TASK GOAL
Output every line of the listing, exactly and completely.

SUPPLIED MATERIAL
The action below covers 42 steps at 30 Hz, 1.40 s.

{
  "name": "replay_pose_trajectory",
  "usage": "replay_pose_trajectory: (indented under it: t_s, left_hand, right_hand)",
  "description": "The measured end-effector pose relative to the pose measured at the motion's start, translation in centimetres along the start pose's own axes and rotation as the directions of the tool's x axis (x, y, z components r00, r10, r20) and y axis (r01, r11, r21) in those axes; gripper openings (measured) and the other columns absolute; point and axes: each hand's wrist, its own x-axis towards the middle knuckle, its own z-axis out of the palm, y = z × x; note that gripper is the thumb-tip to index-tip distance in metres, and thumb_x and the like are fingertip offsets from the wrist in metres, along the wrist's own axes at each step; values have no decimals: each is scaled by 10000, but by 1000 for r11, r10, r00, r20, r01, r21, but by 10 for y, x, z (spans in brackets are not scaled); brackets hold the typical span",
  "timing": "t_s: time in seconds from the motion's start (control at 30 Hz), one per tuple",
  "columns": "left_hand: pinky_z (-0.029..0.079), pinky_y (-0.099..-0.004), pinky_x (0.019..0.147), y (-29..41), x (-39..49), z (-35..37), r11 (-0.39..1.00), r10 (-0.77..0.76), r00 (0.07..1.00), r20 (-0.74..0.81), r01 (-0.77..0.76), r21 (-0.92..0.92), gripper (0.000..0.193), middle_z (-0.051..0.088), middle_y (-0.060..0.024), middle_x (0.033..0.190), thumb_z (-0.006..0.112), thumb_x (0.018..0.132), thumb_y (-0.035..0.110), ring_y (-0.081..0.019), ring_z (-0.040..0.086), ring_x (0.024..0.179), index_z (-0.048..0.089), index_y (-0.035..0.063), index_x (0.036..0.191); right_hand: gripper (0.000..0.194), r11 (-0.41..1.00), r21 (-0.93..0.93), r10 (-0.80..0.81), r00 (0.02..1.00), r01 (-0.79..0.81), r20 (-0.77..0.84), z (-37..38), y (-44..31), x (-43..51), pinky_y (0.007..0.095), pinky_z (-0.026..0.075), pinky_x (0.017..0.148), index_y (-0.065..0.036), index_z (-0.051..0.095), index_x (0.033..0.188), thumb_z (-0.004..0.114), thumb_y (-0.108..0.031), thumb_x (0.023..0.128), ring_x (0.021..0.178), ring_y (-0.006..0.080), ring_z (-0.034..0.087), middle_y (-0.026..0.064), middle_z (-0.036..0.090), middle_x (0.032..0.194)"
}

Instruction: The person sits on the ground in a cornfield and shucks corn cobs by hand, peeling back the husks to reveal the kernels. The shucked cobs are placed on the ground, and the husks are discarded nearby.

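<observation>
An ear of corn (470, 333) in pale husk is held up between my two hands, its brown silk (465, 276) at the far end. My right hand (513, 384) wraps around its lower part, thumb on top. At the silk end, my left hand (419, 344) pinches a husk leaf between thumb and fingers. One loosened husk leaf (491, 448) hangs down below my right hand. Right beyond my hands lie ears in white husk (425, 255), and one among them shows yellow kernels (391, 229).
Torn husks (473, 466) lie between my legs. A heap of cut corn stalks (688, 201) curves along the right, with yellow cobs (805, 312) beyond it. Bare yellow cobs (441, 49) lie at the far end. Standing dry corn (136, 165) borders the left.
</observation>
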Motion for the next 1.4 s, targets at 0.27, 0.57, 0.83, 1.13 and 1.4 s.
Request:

SOLUTION
The action below covers 42 steps at 30 Hz, 1.40 s.

{
  "name": "replay_pose_trajectory",
  "usage": "replay_pose_trajectory: (indented under it: t_s, left_hand, right_hand)",
  "description": "The measured end-effector pose relative to the pose measured at the motion's start, translation in centimetres along the start pose's own axes and rotation as the directions of the tool's x axis (x, y, z components r00, r10, r20) and y axis (r01, r11, r21) in those axes; gripper openings (measured) and the other columns absolute; point and axes: each hand's wrist, its own x-axis towards the middle knuckle, its own z-axis out of the palm, y = z × x; note that gripper is the thumb-tip to index-tip distance in metres, and thumb_x and the like are fingertip offsets from the wrist in metres, along the wrist's own axes at each step; values have no decimals: each is scaled by 10000, but by 1000 for r11, r10, r00, r20, r01, r21, but by 10 for y, x, z (spans in brackets are not scaled); brackets hold the typical span",
  "timing": "t_s: time in seconds from the motion's start (control at 30 Hz), one per tuple",
  "columns": "left_hand: pinky_z (-0.029..0.079), pinky_y (-0.099..-0.004), pinky_x (0.019..0.147), y (-29..41), x (-39..49), z (-35..37), r11 (-0.39..1.00), r10 (-0.77..0.76), r00 (0.07..1.00), r20 (-0.74..0.81), r01 (-0.77..0.76), r21 (-0.92..0.92), gripper (0.000..0.193), middle_z (-0.051..0.088), middle_y (-0.060..0.024), middle_x (0.033..0.190), thumb_z (-0.006..0.112), thumb_x (0.018..0.132), thumb_y (-0.035..0.110), ring_y (-0.081..0.019), ring_z (-0.040..0.086), ring_x (0.024..0.179), index_z (-0.048..0.089), index_y (-0.035..0.063), index_x (0.036..0.191); right_hand: gripper (0.000..0.194), r11 (-0.41..1.00), r21 (-0.93..0.93), r10 (-0.80..0.81), r00 (0.02..1.00), r01 (-0.79..0.81), r20 (-0.77..0.84), z (-37..38), y (-44..31), x (-43..51), pinky_y (0.007..0.095), pinky_z (-0.026..0.075), pinky_x (0.017..0.148), index_y (-0.065..0.036), index_z (-0.051..0.095), index_x (0.033..0.188), thumb_z (-0.004..0.114), thumb_y (-0.108..0.031), thumb_x (0.023..0.128), ring_x (0.021..0.178), ring_y (-0.006..0.080), ring_z (-0.034..0.087), middle_y (-0.026..0.064), middle_z (-0.036..0.090), middle_x (0.032..0.194)"
}

Instruction: The person sits on the ground in a cornfield and shucks corn cobs by hand, peeling back the husks to reveal the kernels. The shucked cobs are placed on the ground, and the husks are discarded nearby.

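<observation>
An ear of corn (470, 333) in pale husk is held up between my two hands, its brown silk (465, 276) at the far end. My right hand (513, 384) wraps around its lower part, thumb on top. At the silk end, my left hand (419, 344) pinches a husk leaf between thumb and fingers. One loosened husk leaf (491, 448) hangs down below my right hand. Right beyond my hands lie ears in white husk (425, 255), and one among them shows yellow kernels (391, 229).
Torn husks (473, 466) lie between my legs. A heap of cut corn stalks (688, 201) curves along the right, with yellow cobs (805, 312) beyond it. Bare yellow cobs (441, 49) lie at the far end. Standing dry corn (136, 165) borders the left.
</observation>
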Motion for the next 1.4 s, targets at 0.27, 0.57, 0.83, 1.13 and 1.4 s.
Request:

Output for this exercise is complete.